• WORK INSTRUCTIONS: Lines containing the word "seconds" are to be copied from the data below.

◇ ◇ ◇

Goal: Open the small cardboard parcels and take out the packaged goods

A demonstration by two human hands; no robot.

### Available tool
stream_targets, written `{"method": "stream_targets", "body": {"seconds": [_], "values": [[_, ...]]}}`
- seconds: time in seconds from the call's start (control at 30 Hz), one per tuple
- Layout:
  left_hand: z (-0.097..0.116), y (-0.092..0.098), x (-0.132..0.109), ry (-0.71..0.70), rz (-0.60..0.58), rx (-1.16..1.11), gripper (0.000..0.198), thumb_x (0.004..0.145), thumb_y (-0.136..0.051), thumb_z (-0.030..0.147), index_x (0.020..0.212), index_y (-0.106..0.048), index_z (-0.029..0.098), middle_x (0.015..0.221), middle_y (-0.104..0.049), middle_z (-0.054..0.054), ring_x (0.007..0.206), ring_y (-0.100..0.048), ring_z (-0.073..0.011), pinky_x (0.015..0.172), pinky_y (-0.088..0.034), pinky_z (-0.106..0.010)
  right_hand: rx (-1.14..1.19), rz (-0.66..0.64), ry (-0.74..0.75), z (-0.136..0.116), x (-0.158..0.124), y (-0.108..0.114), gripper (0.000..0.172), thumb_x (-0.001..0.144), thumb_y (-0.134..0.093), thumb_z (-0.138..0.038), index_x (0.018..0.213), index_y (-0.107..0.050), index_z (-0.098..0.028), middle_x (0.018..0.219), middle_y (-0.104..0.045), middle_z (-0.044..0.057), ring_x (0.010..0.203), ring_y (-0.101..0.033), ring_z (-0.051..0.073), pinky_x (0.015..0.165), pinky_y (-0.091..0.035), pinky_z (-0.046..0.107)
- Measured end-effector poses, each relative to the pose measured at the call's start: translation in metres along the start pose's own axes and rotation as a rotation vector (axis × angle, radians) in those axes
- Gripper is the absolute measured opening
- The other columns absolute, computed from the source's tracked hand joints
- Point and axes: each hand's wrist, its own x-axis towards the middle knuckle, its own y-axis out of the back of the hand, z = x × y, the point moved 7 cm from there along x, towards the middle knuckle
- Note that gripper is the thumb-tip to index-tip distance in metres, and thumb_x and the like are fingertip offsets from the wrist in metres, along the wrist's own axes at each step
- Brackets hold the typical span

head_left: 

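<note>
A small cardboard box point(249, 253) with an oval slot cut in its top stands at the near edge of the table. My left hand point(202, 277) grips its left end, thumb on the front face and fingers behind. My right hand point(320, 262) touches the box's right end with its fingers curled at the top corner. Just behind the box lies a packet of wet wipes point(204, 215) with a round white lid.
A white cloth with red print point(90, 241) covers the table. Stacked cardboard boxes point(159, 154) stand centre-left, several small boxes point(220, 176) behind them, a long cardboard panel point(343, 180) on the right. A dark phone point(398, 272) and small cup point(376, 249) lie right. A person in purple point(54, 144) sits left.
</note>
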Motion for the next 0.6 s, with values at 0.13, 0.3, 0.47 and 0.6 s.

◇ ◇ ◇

• SOLUTION TO THIS PROBLEM:
stream_targets, written `{"method": "stream_targets", "body": {"seconds": [_], "values": [[_, ...]]}}`
- seconds: time in seconds from the call's start (control at 30 Hz), one per tuple

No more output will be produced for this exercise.